どんよりとした空の下、万事屋にもどんよりとした空気が流れていた。




とある休日の物語




「銀ちゃん、ひもじいアル」
「不景気だからな」
「銀さん、仕事がないです」
「不景気だからな」

こんな暗い会話をする三人の目は、もう大分別世界を見つめている。
部屋は電気が止められている為薄暗く、食材が何一つ入っていない冷蔵庫は開け放たれている。
かろうじて水は止められていないものの、水道料金が払えないので限界まで水は使わないのが約束になっていた。

ちなみに、前回の依頼が来たのが三ヶ月前。それ以降はほんの些細な依頼さえも入っていない。要するに、収入ゼロだ。
仕事を探そうにも、この不景気では雇ってくれるところもない。
頼みの綱だった新八は、姉である妙から「収入があるまで帰ってくるな」とのお達しを受けたらしい。
お登勢に頼もうかとも考えたけれど、「家賃返せ」と言われるのがオチなので誰も行こうとはしない。

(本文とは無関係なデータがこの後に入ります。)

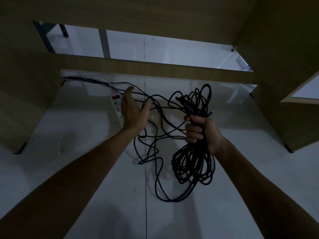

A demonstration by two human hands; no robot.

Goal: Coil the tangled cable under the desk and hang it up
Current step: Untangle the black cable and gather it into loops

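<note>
Right hand (203,130) fingers clenched round thin, looped black cable (191,163); left hand (133,112) fingers loose.

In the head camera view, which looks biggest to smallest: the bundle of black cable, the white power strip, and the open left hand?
1. Cable bundle, clearly the largest.
2. Left hand and power strip: unsure, since the hand is nearer and hides part of the strip.

Both bare arms reach forward and down. The right hand (202,131) is a tight fist, fingers curled round a bundle of cable (193,163). The left hand (133,109) is spread, palm inward, fingers relaxed, gripping nothing.
</note>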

思うところは皆同じだったのか、はぁ、と三人の溜め息が重なった。

と、その時。

「…足音。足音がするネ!」
「え?僕には聞こえないよ。幻聴じゃない?」
「とうとう幻聴まで…。神楽、短い人生だったな」
「違うヨ!本当に聞こえるアル!!」

神楽が勢いよく主張したとき、万事屋の安っぽいチャイムの音が響いた。